Records contained in a dataset:

#####

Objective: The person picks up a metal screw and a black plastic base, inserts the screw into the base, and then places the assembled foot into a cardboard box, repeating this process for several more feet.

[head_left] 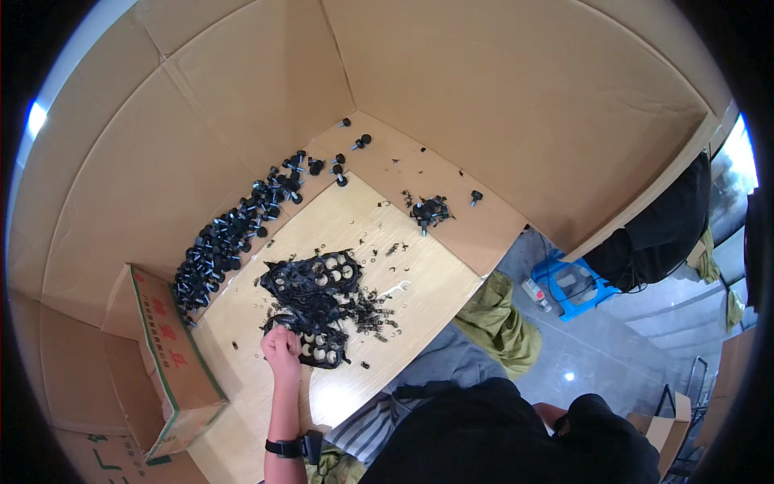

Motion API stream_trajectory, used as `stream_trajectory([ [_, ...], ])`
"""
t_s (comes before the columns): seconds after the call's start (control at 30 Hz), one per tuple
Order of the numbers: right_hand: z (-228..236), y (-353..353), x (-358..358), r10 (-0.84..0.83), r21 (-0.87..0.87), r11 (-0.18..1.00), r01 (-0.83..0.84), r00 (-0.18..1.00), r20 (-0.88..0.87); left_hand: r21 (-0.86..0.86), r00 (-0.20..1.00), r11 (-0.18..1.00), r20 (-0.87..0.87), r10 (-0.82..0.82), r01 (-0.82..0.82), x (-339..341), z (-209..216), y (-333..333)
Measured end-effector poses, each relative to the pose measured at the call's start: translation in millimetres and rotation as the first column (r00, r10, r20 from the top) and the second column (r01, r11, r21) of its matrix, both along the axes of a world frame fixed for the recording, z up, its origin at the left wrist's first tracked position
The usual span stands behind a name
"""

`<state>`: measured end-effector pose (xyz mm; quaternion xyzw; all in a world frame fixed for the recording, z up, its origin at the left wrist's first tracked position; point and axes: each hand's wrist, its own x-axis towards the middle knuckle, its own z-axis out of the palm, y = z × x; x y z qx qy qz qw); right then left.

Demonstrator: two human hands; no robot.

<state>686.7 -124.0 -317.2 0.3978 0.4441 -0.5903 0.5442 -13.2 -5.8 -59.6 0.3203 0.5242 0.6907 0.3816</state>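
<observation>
My left hand point(282, 344), with a black band on its wrist, is closed at the near left edge of a dark, ragged-looking piece with round openings point(321, 353). Its fingers are curled together, and what they hold, if anything, is hidden. A similar black piece with round openings point(343, 270) lies just beyond, with dark scraps between the two. To their right spreads a scatter of small black coil-like bits point(372, 315). Only a patch of my right hand point(551, 415) shows by my dark clothing; its fingers are hidden.
Black-headed screws point(230, 238) are heaped along the left cardboard wall. A smaller dark pile point(430, 211) sits at the far right of the wooden board point(435, 282). An open carton point(179, 367) stands left; a blue stool point(571, 292) is on the floor.
</observation>
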Motion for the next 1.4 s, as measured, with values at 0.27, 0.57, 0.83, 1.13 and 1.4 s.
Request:
stream_trajectory([
  [0.27, 58, 122, -120, 0.127, 0.103, 0.987, -0.126, 0.992, -0.008, -0.031, 0.998, 0.998, 0.006, -0.059, 0.059, -6, 2, 0],
  [0.57, 318, 244, -321, 0.508, 0.801, 0.504, 0.322, 0.64, -0.577, 0.09, 0.976, 0.979, 0.108, -0.19, 0.181, -14, 4, -3],
  [0.83, 327, 277, -408, 0.66, 0.793, 0.194, 0.578, 0.521, -0.542, 0.093, 0.955, 0.961, 0.125, -0.27, 0.26, -19, 11, -5],
  [1.13, 299, 294, -414, 0.68, 0.871, 0.173, 0.461, 0.584, -0.444, 0.197, 0.943, 0.958, 0.218, -0.251, 0.21, -11, 27, -1],
  [1.4, 305, 288, -430, 0.646, 0.829, 0.211, 0.519, 0.562, -0.516, 0.192, 0.953, 0.966, 0.218, -0.211, 0.17, -16, 22, -8],
])
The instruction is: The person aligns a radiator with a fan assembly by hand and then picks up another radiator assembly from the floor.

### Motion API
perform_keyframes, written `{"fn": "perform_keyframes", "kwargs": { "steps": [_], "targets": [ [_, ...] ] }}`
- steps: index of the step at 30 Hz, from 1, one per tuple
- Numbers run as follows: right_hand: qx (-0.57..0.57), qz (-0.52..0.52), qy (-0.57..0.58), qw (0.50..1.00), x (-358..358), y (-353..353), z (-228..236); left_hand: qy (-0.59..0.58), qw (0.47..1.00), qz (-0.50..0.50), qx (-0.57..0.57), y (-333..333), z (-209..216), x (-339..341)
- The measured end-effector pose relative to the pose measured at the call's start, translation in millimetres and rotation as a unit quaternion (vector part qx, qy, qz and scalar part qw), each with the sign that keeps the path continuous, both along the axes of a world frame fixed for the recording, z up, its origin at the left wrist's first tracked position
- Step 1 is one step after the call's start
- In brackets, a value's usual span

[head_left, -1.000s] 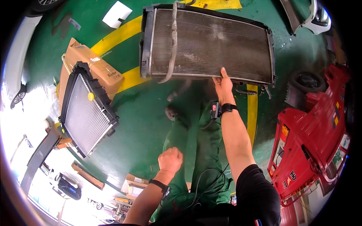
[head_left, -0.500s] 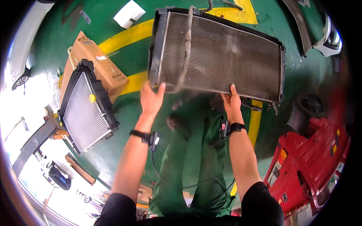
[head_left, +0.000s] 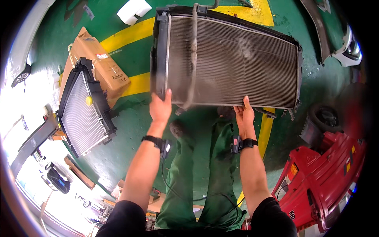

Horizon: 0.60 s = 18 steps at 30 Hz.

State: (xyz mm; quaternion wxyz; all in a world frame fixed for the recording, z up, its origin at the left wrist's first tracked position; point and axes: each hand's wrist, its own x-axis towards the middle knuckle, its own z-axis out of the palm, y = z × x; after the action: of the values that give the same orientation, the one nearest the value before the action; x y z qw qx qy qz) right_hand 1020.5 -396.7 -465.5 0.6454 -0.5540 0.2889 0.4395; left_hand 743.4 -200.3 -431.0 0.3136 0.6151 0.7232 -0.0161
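A large, dusty car radiator (head_left: 233,63) with a dark frame is in front of me, its finned face toward me. A grey hose (head_left: 194,51) hangs down across its left part. My left hand (head_left: 160,108) grips the lower left corner, thumb on the front. My right hand (head_left: 245,114) holds the bottom edge right of the middle, with the thumb over the face and the fingers underneath. Both hands are closed on the radiator; the fingers behind it are partly hidden. A black strap with a small device sits on each wrist.
To the left, a cleaner silver radiator (head_left: 81,112) with a yellow cap leans by a long cardboard box (head_left: 96,63). A red floor machine (head_left: 321,173) and a black wheel (head_left: 325,115) stand at right. White foam (head_left: 133,11) lies on the green floor. My legs are below.
The radiator appears larger and its lower edge has come slightly down toward me. Both hands have moved with it, still gripping. The silver radiator and box sit slightly further left in view.
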Motion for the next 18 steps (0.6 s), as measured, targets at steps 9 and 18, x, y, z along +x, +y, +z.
{"fn": "perform_keyframes", "kwargs": {
  "steps": [9,18],
  "targets": [
    [0.011,-0.005,0.015,1.0,3,10,7,-0.019,0.999,-0.028,0.009,15,2,-2],
    [-0.335,0.092,-0.127,0.929,142,-91,16,-0.079,0.995,-0.04,-0.049,28,3,0]
  ]
}}
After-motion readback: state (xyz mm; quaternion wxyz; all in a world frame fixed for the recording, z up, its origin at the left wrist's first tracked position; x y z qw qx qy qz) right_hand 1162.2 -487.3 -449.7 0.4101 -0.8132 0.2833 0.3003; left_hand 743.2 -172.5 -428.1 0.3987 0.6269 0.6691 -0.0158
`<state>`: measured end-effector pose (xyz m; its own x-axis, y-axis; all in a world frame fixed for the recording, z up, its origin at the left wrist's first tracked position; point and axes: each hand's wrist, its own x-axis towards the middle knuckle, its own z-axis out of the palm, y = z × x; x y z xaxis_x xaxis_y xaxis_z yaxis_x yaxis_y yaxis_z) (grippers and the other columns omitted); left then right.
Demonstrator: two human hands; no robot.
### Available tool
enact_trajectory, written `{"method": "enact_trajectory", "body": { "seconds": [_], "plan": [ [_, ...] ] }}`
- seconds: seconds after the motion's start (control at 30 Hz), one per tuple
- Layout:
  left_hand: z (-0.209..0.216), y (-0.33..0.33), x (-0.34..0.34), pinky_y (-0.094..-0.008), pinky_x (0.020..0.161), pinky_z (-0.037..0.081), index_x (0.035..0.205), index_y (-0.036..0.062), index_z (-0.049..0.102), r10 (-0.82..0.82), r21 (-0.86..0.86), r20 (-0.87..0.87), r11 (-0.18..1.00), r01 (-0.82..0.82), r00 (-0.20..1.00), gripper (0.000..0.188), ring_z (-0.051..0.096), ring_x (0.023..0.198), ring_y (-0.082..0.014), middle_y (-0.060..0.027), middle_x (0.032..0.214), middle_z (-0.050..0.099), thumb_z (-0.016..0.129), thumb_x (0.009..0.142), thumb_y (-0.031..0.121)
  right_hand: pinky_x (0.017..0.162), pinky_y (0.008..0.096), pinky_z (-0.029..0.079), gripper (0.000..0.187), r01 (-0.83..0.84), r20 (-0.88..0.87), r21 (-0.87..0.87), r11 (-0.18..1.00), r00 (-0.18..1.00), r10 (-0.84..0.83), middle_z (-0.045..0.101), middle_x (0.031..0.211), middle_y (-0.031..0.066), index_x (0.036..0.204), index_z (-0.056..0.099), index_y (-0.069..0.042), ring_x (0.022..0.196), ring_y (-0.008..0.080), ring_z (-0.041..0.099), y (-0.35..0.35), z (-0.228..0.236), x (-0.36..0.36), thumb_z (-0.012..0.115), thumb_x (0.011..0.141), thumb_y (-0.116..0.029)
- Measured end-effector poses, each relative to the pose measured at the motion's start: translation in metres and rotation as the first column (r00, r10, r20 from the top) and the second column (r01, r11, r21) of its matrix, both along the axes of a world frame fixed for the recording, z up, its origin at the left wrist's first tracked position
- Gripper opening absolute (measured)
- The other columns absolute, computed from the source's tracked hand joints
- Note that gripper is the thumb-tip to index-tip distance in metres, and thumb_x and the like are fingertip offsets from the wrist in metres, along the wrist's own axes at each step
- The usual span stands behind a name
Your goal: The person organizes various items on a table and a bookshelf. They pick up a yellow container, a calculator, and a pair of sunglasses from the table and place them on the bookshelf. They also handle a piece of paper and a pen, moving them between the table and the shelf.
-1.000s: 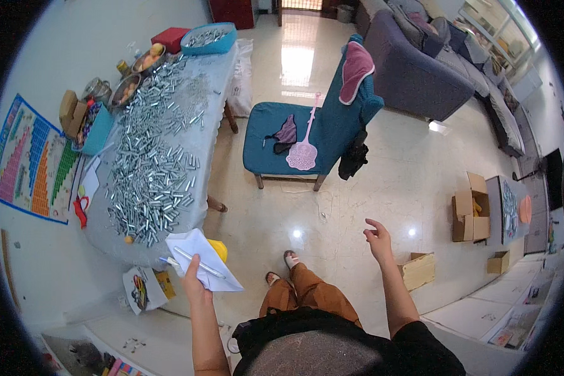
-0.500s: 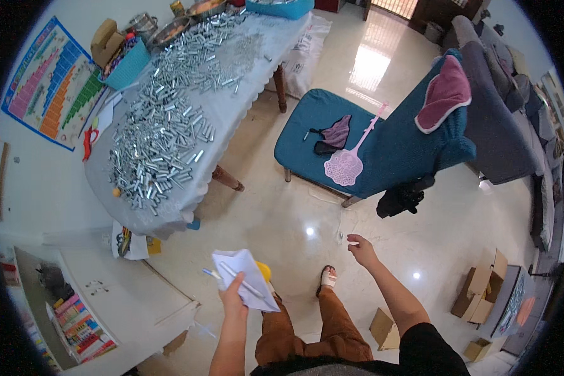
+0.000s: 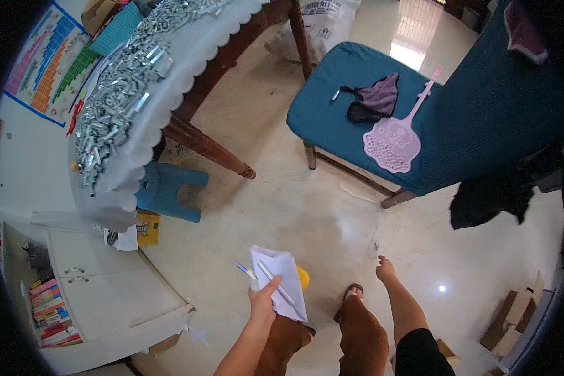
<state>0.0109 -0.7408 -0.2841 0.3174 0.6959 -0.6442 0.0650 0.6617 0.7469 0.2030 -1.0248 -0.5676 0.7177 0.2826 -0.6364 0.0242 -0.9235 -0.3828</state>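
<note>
My left hand [image 3: 264, 299] is closed around a folded white sheet of paper [image 3: 282, 260], a silver-white pen [image 3: 274, 279] lying across it and a second pen with a blue end [image 3: 244, 270]. Part of a yellow thing [image 3: 303, 277] shows behind the paper; its kind is hidden. My right hand [image 3: 386, 269] is held low over the floor, fingers partly stretched, with nothing visible in them. Just beyond its fingertips appears a small shiny thing [image 3: 375, 247] on the floor, too small to name, beside a thin pale cord.
A table [image 3: 163, 106] at the left bears a heap of metal tubes [image 3: 116, 103]; a blue stool [image 3: 169, 191] stands beneath. Ahead is a teal chair [image 3: 332, 81] with a pink fly swatter [image 3: 395, 144] and purple-black cloth [image 3: 379, 97]. A cardboard box [image 3: 507, 323] sits at right, a white cabinet [image 3: 100, 282] at left.
The view has shifted down and left, bringing the chair larger and the stool into sight. My right hand has lowered closer to the floor. My left hand keeps the paper and pens.
</note>
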Motion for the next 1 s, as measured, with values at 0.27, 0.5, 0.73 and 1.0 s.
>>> {"method": "enact_trajectory", "body": {
  "seconds": [0.27,0.5,0.73,1.0],
  "plan": [
    [-0.116,0.009,0.018,-0.0338,0.079,0.047,0.113,-0.0027,0.044,-0.015,-0.006,-0.039,1.0,0.015,0.999,0.044,0.056,0.091,-0.0215,-0.0118,0.103,0.055,0.063,0.073,0.0,0.077,0.0441,0.044,0.032,0.277,0.212,0.055,0.959,0.935,-0.283,0.048,0.103,0.0179,0.105,0.048,-0.009,0.092,0.0361,0.052,0.024,-0.146,0.021,0.057,0.074,-0.009],
    [-0.127,0.015,0.037,-0.0335,0.079,0.047,0.112,-0.0023,0.045,-0.011,-0.008,0.004,1.0,0.011,1.0,0.043,0.056,0.091,-0.0213,-0.0112,0.103,0.055,0.064,0.073,0.001,0.067,0.0407,0.045,0.023,0.25,0.267,0.251,0.935,0.911,-0.316,0.051,0.088,0.0154,0.093,0.049,-0.007,0.081,0.0338,0.053,0.029,-0.175,0.015,0.056,0.071,-0.003],
    [-0.056,0.012,0.023,-0.0373,0.083,0.046,0.118,-0.0014,0.04,-0.033,-0.028,0.001,0.999,0.033,0.999,0.052,0.054,0.097,-0.0257,-0.0141,0.106,0.053,0.063,0.072,0.001,0.052,0.0259,0.042,0.01,0.4,0.075,0.566,0.721,0.846,-0.529,0.054,0.07,0.0076,0.089,0.047,-0.003,0.058,0.0135,0.05,0.041,-0.107,-0.009,0.049,0.08,-0.005],
    [0.083,-0.018,0.014,-0.0336,0.074,0.048,0.107,-0.0016,0.048,-0.01,-0.06,0.006,0.998,0.01,1.0,0.038,0.057,0.086,-0.0217,-0.0117,0.097,0.056,0.064,0.073,0.001,0.062,0.0284,0.048,0.026,0.169,0.19,0.607,0.777,0.918,-0.348,0.062,0.089,0.0128,0.11,0.049,-0.003,0.073,0.0176,0.06,0.042,0.17,-0.011,0.05,0.085,-0.009]
  ]
}}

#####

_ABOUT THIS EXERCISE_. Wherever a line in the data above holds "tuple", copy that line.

_FINISHED EXERCISE_.
t_s (comes before the columns): seconds after the call's start (control at 30 Hz), one per tuple
- steps: index of the step at 30 Hz, from 1, one per tuple
- seconds: seconds after the motion's start (control at 30 Hz), one per tuple

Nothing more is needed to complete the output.